■ **WHAT TO PRODUCE**
Please restate the data word for word.

[Excerpts from a dataset]
○ ○ ○

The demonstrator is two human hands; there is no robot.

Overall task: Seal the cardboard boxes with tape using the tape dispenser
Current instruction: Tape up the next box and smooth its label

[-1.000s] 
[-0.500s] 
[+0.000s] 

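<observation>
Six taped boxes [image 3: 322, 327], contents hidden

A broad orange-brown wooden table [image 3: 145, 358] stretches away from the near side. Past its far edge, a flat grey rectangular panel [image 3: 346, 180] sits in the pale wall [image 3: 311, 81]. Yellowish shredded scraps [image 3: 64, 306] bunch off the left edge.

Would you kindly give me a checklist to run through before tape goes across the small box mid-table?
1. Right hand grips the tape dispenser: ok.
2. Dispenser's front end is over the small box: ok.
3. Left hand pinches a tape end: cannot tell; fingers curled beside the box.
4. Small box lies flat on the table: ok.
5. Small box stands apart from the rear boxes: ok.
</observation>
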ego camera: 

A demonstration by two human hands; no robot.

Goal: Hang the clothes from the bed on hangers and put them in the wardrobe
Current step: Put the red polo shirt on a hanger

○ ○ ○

■ **TASK SOLUTION**
The demonstrator is two human hands; there is no robot.

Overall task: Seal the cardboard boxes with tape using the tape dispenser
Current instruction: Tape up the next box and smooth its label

[-1.000s] 
[-0.500s] 
[+0.000s] 

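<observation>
Six taped boxes [image 3: 322, 327], contents hidden

A broad orange-brown wooden table [image 3: 145, 358] stretches away from the near side. Past its far edge, a flat grey rectangular panel [image 3: 346, 180] sits in the pale wall [image 3: 311, 81]. Yellowish shredded scraps [image 3: 64, 306] bunch off the left edge.

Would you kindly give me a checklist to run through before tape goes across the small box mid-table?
1. Right hand grips the tape dispenser: ok.
2. Dispenser's front end is over the small box: ok.
3. Left hand pinches a tape end: cannot tell; fingers curled beside the box.
4. Small box lies flat on the table: ok.
5. Small box stands apart from the rear boxes: ok.
</observation>
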ego camera: 

A demonstration by two human hands; no robot.

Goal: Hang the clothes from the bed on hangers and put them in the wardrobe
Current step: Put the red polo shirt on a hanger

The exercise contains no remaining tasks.